The ending is the film’s masterstroke and the reason people still argue about it. Ofelia completes the final task by refusing it. The faun demands the blood of her innocent baby brother to open the portal home; she will not spill it, even at the cost of her own return to the kingdom. That refusal is the passing of the test — the faun was never after the child’s blood but after proof that the princess would sooner die than shed innocent blood on command. It reframes every earlier task retroactively as a rehearsal for this one no.
Vidal follows her into the labyrinth, takes the baby, and shoots Ofelia in the stomach. She bleeds to death on the ancient stone. In the underworld’s telling, her own blood — spilled by her, not by her — is the offering that opens the door, and she is crowned Princess Moanna at the foot of her true parents. Del Toro films this glowing golden throne room with total conviction and total ambiguity: the rational read is a dying girl’s final dream, the mythic read is her genuine homecoming, and the film refuses to arbitrate. The single grounding clue he plants — a flower blooming on the dead fig tree, and Mercedes’s lullaby — tips the scales toward magic being real, or at least real enough.
Meanwhile Mercedes and the maquis win the small war.
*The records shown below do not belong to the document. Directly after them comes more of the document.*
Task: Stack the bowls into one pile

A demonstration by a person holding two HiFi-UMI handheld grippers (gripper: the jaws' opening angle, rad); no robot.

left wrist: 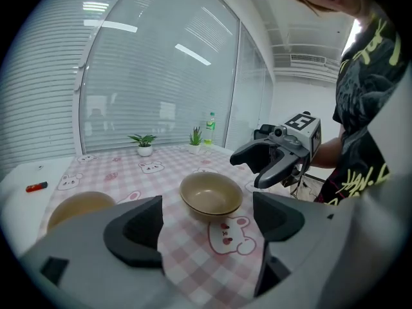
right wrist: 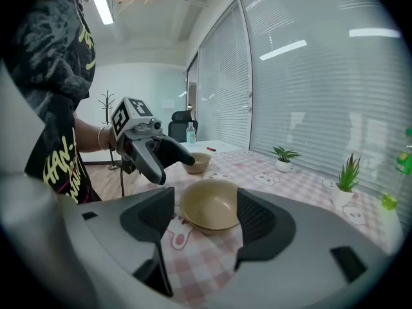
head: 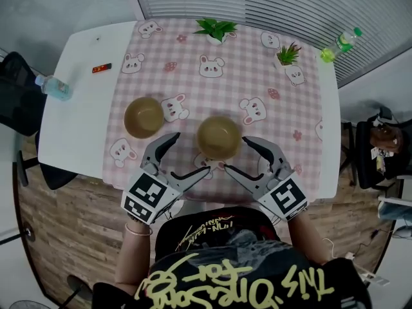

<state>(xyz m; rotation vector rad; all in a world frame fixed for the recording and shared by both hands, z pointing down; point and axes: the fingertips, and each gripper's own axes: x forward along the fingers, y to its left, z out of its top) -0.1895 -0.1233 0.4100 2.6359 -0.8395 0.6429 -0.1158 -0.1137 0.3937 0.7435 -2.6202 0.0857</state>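
The white table (head: 80, 118) carries a pink checked cloth (head: 193, 82) that stretches ahead of both tools. The left hand-held gripper (head: 190, 154) and the right hand-held gripper (head: 236, 154) hover over the cloth's near edge, each with its jaws spread wide and gripping nothing. One tan bowl (head: 219, 137) stands upright on the cloth just ahead of them, between the two and touched by neither. The second bowl (head: 143, 116) sits beyond the left hand-held gripper, off to its left and apart from the first. A small potted plant (head: 215, 29) stands far ahead at the cloth's far edge.
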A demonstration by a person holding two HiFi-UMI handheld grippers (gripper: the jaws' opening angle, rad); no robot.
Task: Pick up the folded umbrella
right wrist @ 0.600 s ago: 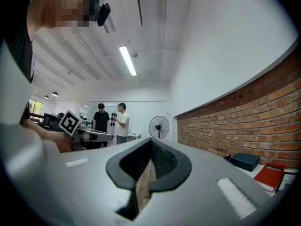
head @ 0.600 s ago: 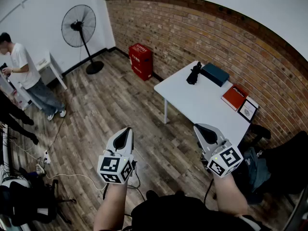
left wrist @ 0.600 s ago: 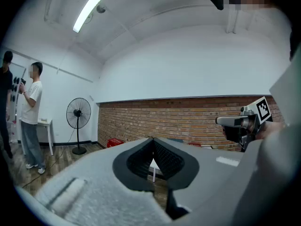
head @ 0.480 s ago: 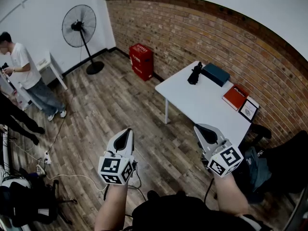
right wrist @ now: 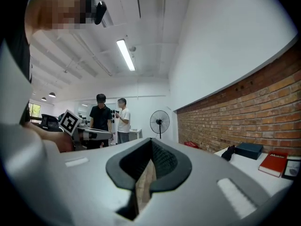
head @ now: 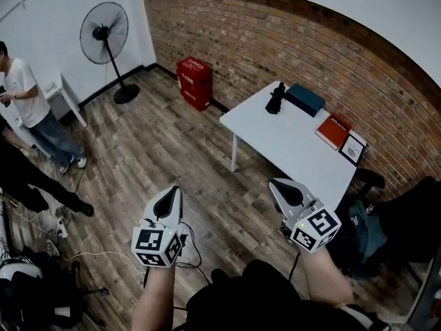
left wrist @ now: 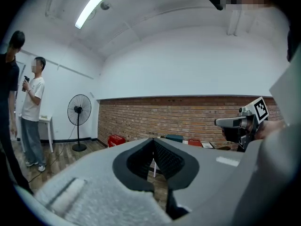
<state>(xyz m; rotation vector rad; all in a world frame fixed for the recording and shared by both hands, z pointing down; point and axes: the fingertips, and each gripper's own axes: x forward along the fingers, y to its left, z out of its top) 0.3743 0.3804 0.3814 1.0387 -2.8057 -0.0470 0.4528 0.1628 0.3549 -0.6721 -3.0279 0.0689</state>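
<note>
The folded black umbrella (head: 277, 99) lies at the far end of a white table (head: 289, 147), next to a teal box (head: 305, 98). In the right gripper view the umbrella (right wrist: 229, 152) shows small at the right. My left gripper (head: 172, 192) and right gripper (head: 275, 183) hover side by side over the wooden floor, well short of the table. Both are shut with nothing held. The left gripper (left wrist: 153, 140) and the right gripper (right wrist: 151, 141) show their tips meeting.
A red book (head: 333, 129) and a framed picture (head: 353, 149) lie on the table's near end. A standing fan (head: 103, 33) and a red box (head: 194, 81) stand by the brick wall. Two people (head: 27, 109) stand at the left. Bags (head: 365, 226) lie at the right.
The view has swung a little, so the table and fan sit higher and further left. Both grippers show slightly lower. The person in black at the left has stepped further into view.
</note>
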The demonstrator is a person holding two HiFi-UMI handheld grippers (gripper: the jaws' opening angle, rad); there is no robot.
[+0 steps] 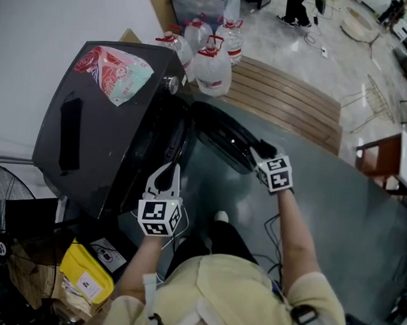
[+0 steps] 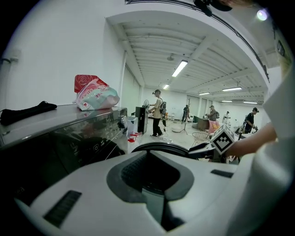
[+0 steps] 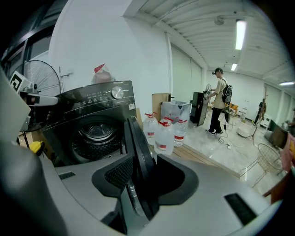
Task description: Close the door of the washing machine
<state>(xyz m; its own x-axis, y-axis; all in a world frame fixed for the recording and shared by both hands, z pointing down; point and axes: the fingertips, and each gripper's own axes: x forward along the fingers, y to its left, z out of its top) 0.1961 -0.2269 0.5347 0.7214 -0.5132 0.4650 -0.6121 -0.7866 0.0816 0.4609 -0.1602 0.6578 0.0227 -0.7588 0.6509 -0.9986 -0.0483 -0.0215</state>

The rebels overrun the mill. Mercedes takes the baby from Vidal at gunpoint. When Vidal, bleeding, tries to hand his pocket watch to his son so the boy will know the hour of his father’s death — the same legend he inherited from his own father — Mercedes tells him flatly that the child will never even know his name, and he is shot in the eye. The obsessive of order dies with his one hope of continuity denied. The man who worshipped obedience is undone by a houseful of people who disobeyed him, and the girl who refused a command becomes the only one the film calls a queen.